Academic and Professional Qualifications
PhD (in progress), Manchester School of Architecture, Doctoral Scholarship funded by the Leverhulme Trust
Architect (ARB), Architects Registration Board
PG Cert Advanced Diploma in Professional Practice, Royal Institute of British Architects
MPhil Architecture and Urban Design, University of Cambridge
BA (Hons) Architecture, Manchester School of Architecture
Research Output:
Vienna After Dark Conference 14/11/24 (Keynote + Panel Talk)
UK Night Time Industry Summit 06/02/25 (Keynote)
Geneva Night Council 11/04/25 (Keynote + Panel Talk)
LUDeC Connections
My research project, Sonic Urbanism: Negotiating Noise in the Nocturnal City, aligns closely with the objectives of the Leverhulme Unit for the Design of Cities of the Future (LUDeC) through its commitment to developing a more humanistic, equitable, and experimental vision of urbanism. LUDeC emphasises the need to move beyond narrow disciplinary framings of the city as a site of competition and towards collaborative approaches that foreground lived experience and social justice. My work addresses this by situating sound—not as a technical nuisance to be suppressed, but as a cultural and political medium through which inclusion, belonging, and inequality in the city are negotiated.
Clubbing, and the disputes over nightclub sound, provide a lens through which to explore how cities can embrace rather than regulate difference. This responds directly to LUDeC’scall to valorise playful and experimental practices in urban life, recognising how nocturnal soundscapes generate forms of communitas, identity, and solidarity that are vital to a just and liveable city.
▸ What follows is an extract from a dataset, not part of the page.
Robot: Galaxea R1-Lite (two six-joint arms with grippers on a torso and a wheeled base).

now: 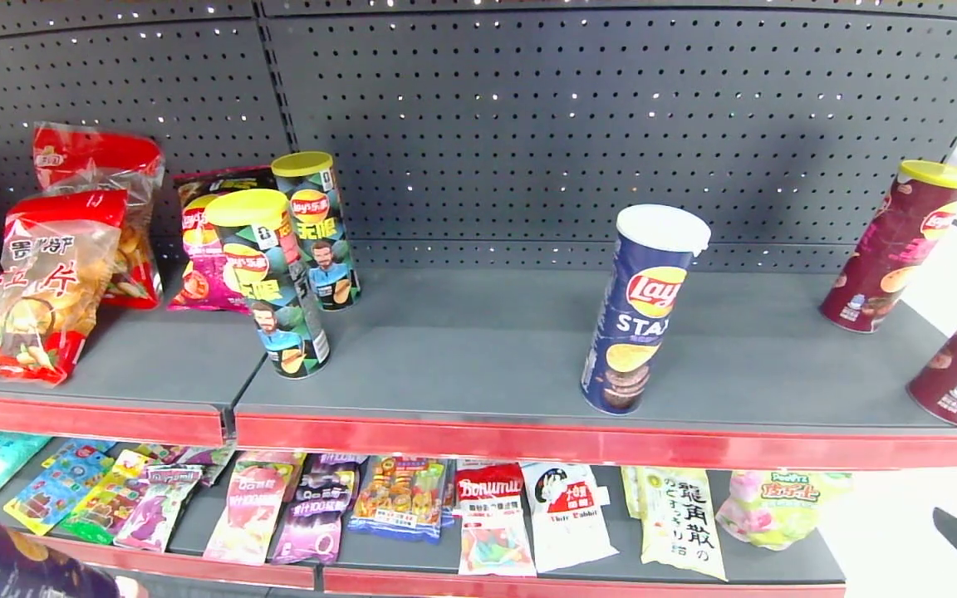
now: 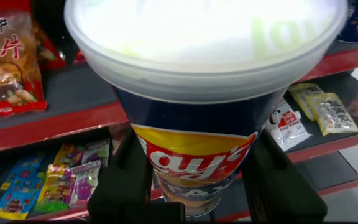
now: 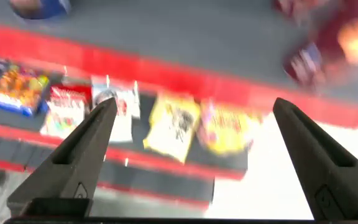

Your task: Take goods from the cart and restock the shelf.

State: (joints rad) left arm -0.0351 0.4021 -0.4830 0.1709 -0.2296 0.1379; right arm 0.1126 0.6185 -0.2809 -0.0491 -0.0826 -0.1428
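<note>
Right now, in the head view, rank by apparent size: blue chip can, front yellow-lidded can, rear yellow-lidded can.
Blue chip can, narrowly
Front yellow-lidded can
Rear yellow-lidded can: farther back, true size unsure

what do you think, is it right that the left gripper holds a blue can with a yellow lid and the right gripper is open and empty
Not quite: the lid is white, not yellow, as the left wrist view shows. The rest holds: the left gripper holds the blue can, and the right gripper is open and empty.
</note>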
The project also embodies LUDeC’s emphasis on transdisciplinarity, integrating architectural and urban analysis with sound studies, ethnography, and policy research, while collaborating with advocacy organisations such as the Berlin Clubcommission and the UK Music Venue Trust.
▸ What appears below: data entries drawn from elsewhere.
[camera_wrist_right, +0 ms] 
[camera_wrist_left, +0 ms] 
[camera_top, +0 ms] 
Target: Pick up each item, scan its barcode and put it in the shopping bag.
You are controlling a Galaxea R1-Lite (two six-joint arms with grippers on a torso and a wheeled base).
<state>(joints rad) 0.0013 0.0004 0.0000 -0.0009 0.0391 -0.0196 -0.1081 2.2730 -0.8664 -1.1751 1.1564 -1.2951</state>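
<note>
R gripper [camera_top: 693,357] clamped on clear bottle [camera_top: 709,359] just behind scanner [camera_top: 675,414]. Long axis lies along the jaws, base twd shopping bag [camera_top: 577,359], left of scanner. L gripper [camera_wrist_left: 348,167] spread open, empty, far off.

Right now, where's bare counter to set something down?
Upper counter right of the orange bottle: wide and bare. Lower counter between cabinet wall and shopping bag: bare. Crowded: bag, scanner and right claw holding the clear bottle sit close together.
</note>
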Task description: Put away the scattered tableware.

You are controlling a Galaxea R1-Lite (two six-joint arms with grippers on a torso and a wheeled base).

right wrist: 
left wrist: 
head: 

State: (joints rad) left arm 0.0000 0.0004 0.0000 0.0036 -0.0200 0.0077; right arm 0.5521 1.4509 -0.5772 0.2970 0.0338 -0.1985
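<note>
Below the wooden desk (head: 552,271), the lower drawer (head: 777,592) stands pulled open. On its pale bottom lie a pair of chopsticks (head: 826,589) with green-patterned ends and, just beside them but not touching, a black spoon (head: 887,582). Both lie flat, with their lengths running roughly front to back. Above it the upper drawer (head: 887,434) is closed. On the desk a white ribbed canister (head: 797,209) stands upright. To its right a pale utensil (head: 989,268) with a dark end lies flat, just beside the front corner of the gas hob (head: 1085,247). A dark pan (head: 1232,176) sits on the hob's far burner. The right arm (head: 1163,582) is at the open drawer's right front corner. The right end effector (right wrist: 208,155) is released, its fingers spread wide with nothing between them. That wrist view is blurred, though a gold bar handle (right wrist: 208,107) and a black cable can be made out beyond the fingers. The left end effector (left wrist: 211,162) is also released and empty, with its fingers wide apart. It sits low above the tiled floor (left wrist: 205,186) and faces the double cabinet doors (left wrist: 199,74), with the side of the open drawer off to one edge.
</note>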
In line with LUDeC’s focus on place, partnership, and community, my research develops participatory and practice-based methods that engage cultural actors in shaping more inclusive governance of the night. By reframing noise as a right, it seeks to stimulate debate and policy change that embraces diversity, disrupts overly ordered environments, and contributes to imagining more vibrant, layered, and equitable urban futures.